_Your task_:
In full and exactly, please return the records, but keep out the pictures.
***** Available data *****
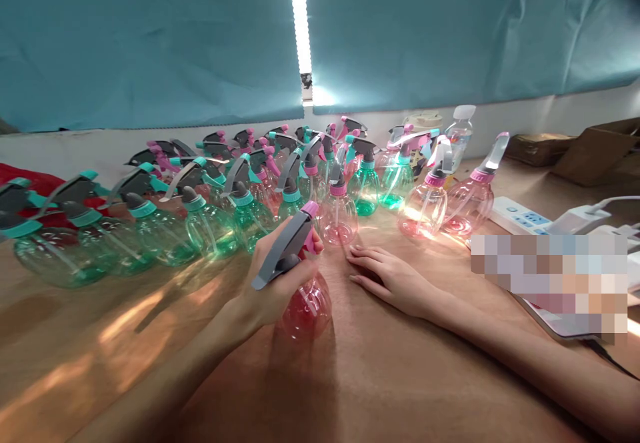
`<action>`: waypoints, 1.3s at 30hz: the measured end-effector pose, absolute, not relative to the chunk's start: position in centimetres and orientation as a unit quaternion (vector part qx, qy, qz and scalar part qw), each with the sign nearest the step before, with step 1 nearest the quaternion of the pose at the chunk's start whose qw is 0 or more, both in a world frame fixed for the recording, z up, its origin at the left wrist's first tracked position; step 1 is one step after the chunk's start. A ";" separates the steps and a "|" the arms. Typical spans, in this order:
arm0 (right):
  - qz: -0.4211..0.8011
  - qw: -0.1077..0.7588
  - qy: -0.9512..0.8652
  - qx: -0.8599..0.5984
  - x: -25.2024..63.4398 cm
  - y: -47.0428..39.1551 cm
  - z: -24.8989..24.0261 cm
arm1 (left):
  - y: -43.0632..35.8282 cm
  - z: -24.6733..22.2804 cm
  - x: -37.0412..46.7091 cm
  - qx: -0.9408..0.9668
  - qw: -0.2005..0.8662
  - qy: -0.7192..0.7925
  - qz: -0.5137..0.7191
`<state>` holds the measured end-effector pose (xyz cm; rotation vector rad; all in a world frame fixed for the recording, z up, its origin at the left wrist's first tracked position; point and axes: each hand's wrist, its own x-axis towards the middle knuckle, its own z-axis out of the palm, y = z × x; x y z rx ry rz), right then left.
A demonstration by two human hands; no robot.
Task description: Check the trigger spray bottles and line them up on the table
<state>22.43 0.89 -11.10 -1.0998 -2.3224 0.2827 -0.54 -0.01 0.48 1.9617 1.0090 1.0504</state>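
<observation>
We hold one spray bottle (306, 309) roughly upright, gripped about its neck, at the wooden table (385, 369), well in from the far edge. Its rounded body is see-through pink; its grey spray head (286, 243), pink at the tip, slants down toward our left.
</observation>
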 end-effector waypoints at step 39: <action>0.180 0.266 -0.858 -0.400 22.1 -4.2 -5.2 | -1.2 -0.7 2.4 0.755 0.303 0.393 0.428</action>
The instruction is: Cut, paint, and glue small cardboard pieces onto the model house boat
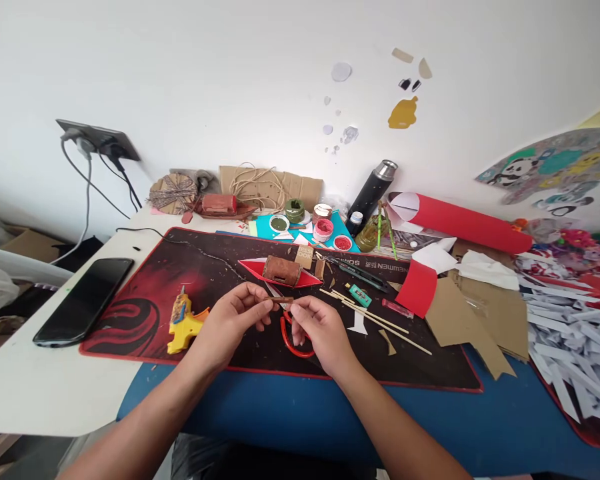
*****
_Answer box_:
`<action>`: waypoints, 1.3s at 30hz: the measured end-effector pose, absolute, not relative to the chunk's start: position in centimetres and orientation as a unit quaternion (vector part qx, qy, qz and scalar part qw), each with the sign nearest the step before, with step 1 nearest the quaternion of the pose at the chunk's start whose qw is 0 or more, both in a world frame fixed for the recording, z up, its origin at the left wrist's first tracked position; step 1 is one step after the chunk's start. A ";" separates the steps and a "|" the arms. Typical spans, in this order:
arm0 (right):
  - qz: -0.4211..0.8011
  - qw: -0.1077..0.7588
  - qy: -0.9512..0.8652
  - qx: -0.8599..0.5984
  - x: -25.2024..63.4398 cm
  - y: -47.0428..39.1551 cm
  - z: -24.8989..24.0261 cm
arm1 (left):
  - y: -43.0632..35.8282 cm
  - z: -24.6733..22.2804 cm
  - x: -37.0412..46.7091 cm
  - qx: -0.9408..0.9668
  - qw: -0.2005..0.8662
  - qy: -0.7192..0.7925
  - qz: -0.5137..0.7191
`<state>` holds the measured end-effector pose (xyz cm; rotation vector rad; all in a world frame fixed for the recording, z up, its origin at the left wrist's first tracked position; point and axes: each hand's wrist, its own x-axis towards the middle knuckle, its own z-axis out of the palm, y = z × x; x y z rx ry rz), right then left.
A demonstration by two human hands; no robot.
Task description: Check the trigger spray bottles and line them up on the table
<state>22.43 0.89 -11.10 -1.0998 -2.3224 0.2827 -0.54 -0.01 0.48 1.9617 1.0090 1.0504</state>
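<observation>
We hold one spray bottle (306, 309) roughly upright, gripped about its neck, at the wooden table (385, 369), well in from the far edge. Its rounded body is see-through pink; its grey spray head (286, 243), pink at the tip, slants down toward our left.
</observation>
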 end-effector waypoints at step 39: <action>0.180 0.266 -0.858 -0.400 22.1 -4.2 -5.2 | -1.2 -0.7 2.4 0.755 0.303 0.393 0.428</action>
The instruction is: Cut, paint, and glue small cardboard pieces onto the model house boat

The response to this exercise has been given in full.